“That’s very kind,” said Gawarty, because nothing else seemed like it would fit.
“We’re a kind people,” the captain agreed. “But I’ve already forgotten myself. I am Captain Panthan Elyseuran, heavy infantry.”
“Elyseuran,” Calumn said. “That’s not a Sesseran name.”
“My people are Emseuran, one of the Ran tribes. We dominated High North before the Haphans landed. My family held land up there but the Haphans took it: rightly so, it was beautiful land. My ancestors who survived the Haphans fled south and the Sesserans killed us almost to a man, but we’re ornery and still around. Pockets of us here and there.”
“Ah…” Gawarty knew he could not notice a Haphan injustice in front of a servitor, but he had no other ready response.
Calumn helped. “I’m sure your family has more nice land again.”
“We do, for the time being.” Behind his smile, Panthan seemed to be watching them closely. “Politically we’re all Sessies now.”
“I, uh, found that singing very engaging,” Calumn said.
“How circumspect!” the Tachba cried. “What a sentence; there is a horse that pulls three carts!

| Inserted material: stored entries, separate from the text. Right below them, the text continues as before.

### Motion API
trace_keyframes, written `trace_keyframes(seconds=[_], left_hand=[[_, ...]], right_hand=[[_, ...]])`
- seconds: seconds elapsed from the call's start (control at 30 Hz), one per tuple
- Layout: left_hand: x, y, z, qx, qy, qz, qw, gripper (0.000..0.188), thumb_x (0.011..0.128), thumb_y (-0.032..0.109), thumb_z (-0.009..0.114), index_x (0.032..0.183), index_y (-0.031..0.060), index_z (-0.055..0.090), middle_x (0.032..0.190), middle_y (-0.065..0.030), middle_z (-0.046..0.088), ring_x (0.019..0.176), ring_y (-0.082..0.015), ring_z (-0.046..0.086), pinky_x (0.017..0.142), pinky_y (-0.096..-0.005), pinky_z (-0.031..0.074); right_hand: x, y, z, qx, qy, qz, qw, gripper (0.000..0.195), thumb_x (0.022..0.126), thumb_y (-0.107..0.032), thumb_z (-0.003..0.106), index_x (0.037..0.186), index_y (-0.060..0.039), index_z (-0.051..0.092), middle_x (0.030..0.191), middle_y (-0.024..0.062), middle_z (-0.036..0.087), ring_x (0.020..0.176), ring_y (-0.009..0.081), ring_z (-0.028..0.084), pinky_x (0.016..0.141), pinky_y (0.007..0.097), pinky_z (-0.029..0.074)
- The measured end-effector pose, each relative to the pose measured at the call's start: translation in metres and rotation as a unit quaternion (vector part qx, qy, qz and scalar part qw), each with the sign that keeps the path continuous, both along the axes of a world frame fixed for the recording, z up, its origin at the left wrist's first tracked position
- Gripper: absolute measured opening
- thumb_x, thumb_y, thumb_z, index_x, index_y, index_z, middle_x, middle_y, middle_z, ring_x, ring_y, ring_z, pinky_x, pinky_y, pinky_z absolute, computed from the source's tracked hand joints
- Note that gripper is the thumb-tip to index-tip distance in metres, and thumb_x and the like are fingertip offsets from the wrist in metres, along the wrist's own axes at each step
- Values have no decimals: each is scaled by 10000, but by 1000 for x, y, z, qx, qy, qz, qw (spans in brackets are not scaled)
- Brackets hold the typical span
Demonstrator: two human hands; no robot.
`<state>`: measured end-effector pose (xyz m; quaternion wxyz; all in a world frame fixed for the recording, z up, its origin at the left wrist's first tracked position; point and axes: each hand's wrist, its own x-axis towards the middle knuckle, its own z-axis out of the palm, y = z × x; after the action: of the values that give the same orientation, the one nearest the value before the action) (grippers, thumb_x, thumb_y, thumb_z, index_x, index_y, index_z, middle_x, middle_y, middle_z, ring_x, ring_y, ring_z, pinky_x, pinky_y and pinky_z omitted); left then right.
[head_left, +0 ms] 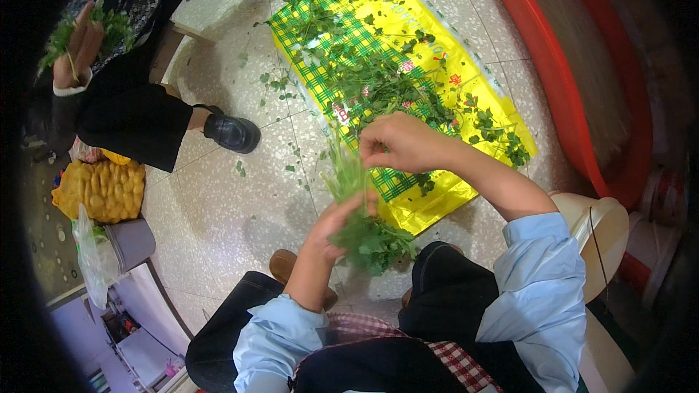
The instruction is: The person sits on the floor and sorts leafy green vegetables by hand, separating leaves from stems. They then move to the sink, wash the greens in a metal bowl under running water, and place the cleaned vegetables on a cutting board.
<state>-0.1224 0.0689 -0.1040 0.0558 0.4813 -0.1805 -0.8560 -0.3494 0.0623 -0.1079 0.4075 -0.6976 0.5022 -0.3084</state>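
My left hand (334, 224) grips a bunch of leafy green herbs (377, 243), which look like coriander. Its pale stems (345, 166) point away from me and its leaves hang toward my knees, partly blurred. Over the stem side, my right hand (404, 142) is curled, with thumb and fingertips pinched together beside the stems. Whether a stem is between those fingertips is too small to tell. Beneath the right hand lies a yellow and green checked plastic sheet (437, 196) bearing printed writing. Loose coriander sprigs (371, 79) are strewn over it.
A red plastic tub (551, 60) stands at right, above a pale bucket (592, 229). At left, another person's hand (82, 46) holds greens (117, 30); their black shoe (232, 132) is beside the sheet. Fallen leaves (278, 82) dot the speckled floor (218, 213). A grey bin (131, 243) stands lower left.
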Motion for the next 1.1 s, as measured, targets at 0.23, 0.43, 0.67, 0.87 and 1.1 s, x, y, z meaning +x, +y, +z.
trace_keyframes(seconds=[0.23,0.43,0.67,0.87,1.1], left_hand=[[1,-2,-13,53,-39,58,996,257,948,367,487,881,120,512,633,61,410,616,-95,398,535,-233,357],[-13,-4,11,112,-63,128,983,253,953,355,483,873,118,519,625,64,420,604,-96,409,524,-235,366],[28,-6,-18,-4,-23,111,994,247,917,290,565,1046,81,540,648,28,471,632,-117,485,535,-254,411],[27,-1,-16,-54,-116,141,982,261,893,267,606,1063,81,541,678,12,522,672,-140,550,571,-261,454],[31,-1,-20,-50,-65,134,988,255,882,262,623,1044,81,547,659,23,489,640,-127,519,535,-240,420]], right_hand=[[7,7,6,-145,135,-80,977,94,739,-170,683,789,-113,628,837,36,620,937,219,563,814,377,400],[24,25,-6,-153,93,-219,959,93,768,-166,631,806,-81,620,831,80,622,861,259,582,747,366,437],[-49,37,-135,168,76,-394,901,223,833,-237,574,824,-17,604,717,143,608,689,309,605,638,401,478],[2,79,-144,118,329,-296,889,219,778,-260,615,771,-41,607,754,141,615,741,319,603,635,421,466],[-36,63,-144,216,-34,-234,947,170,756,-162,649,816,-35,552,736,104,617,602,178,554,527,318,435]])
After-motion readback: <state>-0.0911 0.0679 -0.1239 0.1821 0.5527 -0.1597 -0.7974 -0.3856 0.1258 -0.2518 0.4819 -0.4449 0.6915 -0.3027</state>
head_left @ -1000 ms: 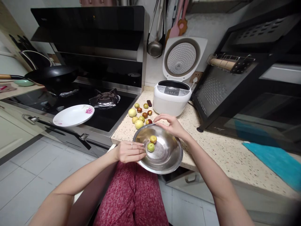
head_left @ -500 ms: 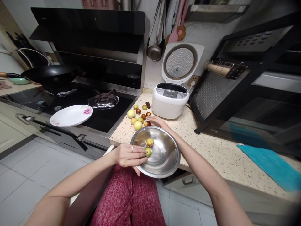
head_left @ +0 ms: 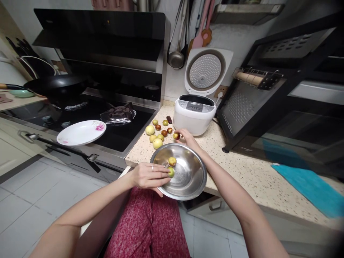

I knew I picked the right booth for high talk!”
Calumn switched to a polite smile, but he looked as unsure as Gawarty. Tachba weren’t prone to sarcasm, so perhaps Panthan was just as cheerful he seemed.
“I’ll explain,” Panthan continued “Those scrags you heard were singing a night song. When we’re young and we feel immortal, we run out at night and kill each other. It’s a thing. We light the dark forests with night songs to attract other Tacchies to us.”
“There was some screaming.”
Panthan gave them a bland smile.
“Yes, screaming, I’m sure I heard it,” Calumn said.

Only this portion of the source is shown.